La réforme du marché du carbone pourrait attendre 2018

2018 pourrait être la date de début des réformes du système d'échange de quotas d'émissions. [Stefano F/Flickr]

Les représentants politiques de l’UE peinent à se mettre d’accord sur la date de début des réformes du système européen d’échange de quotas d’émissions (ETS).

La Commission européenne a proposé de supprimer des centaines de millions de crédits carbone excédentaires du système d’échange à partir de 2021, histoire de doper les prix du carbone et d’inciter l’industrie à passer aux énergies renouvelables.

Le Royaume-Uni et l’Allemagne, qui soutiennent une production zéro-carbone basée sur le nucléaire et les énergies renouvelables, veulent avancer ce projet à 2017. Des entreprises comme E.ON, à la recherche d’investissements, veulent également avancer la réforme.

À l’inverse, pour les industries gourmandes en énergie et la Pologne, qui dépend fortement du charbon, la première proposition semble déjà bien proche.

La commission Environnement du Parlement européen prépare quant à elle le vote du 24 février sur la réforme du marché.

Une série provisoire d’amendements, consultés par Reuters, indique que  les réformes pourraient démarrer au 31 décembre 2018. Selon des sources au Parlement, de plus en plus d’eurodéputés seraient en faveur de cette date, même si les Libéraux et les Verts se battent encore pour 2017.

Les quotas du marché de carbone cotent environ 7 euros par tonne, soit loin des 30 € historiques, atteints en 2006.

L’ETS a été créé pour faire payer les pollueurs pour leurs émissions, mais un excédent de plus de 2 milliards de crédits carbone lié à la crise économique a fait s’écrouler le marché.

Des sources parlementaires ont indiqué qu’un compromis sur la date butoir pourrait être trouvé la semaine prochaine lors des réunions préparatoires des différents groupes parlementaires. Si la commission de l’environnement s’accorde sur cette date, il sera ensuite voté par le Parlement dans son ensemble et par les États membres.

« Une réserve de stabilité du marché sera établie en 2018 et devrait être opérationnelle d’ici le 31 décembre 2018 », propose un amendement parlementaire provisoire, faisant ainsi référence au projet de mettre des centaines de millions de quotas en réserve. Si la demande augmente, alors ils seront remis en circulation.

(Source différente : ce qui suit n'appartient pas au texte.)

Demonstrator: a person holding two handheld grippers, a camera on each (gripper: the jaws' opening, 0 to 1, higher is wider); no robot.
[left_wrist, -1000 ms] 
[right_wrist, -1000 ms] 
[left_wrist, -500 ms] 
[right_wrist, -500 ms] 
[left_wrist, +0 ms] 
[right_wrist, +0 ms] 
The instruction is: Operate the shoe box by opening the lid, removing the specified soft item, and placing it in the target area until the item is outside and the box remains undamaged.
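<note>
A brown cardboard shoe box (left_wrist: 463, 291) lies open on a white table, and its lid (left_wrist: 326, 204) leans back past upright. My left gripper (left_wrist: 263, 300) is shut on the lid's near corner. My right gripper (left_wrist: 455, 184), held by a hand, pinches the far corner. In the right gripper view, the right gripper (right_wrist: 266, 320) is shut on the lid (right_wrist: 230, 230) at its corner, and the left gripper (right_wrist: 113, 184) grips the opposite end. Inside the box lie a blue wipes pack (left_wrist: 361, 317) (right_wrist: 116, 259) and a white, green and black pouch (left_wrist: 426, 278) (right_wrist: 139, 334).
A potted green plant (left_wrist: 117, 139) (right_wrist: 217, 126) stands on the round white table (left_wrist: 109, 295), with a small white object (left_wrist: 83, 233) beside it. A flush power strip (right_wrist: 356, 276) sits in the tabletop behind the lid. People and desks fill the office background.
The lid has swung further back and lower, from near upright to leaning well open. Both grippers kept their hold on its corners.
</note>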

Un document de travail rédigé pour une réunion à huis clos des représentants des États membres propose que des quotas d’une valeur de 900 millions ne soient pas mis aux enchères, mais plutôt placés en réserve.

Plus de 50 entreprises et d’organismes industriels, dont E.ON, Alstom et Fortum, ont écrit aux eurodéputés pour demander que la réforme ne démarre pas plus tard que 2017.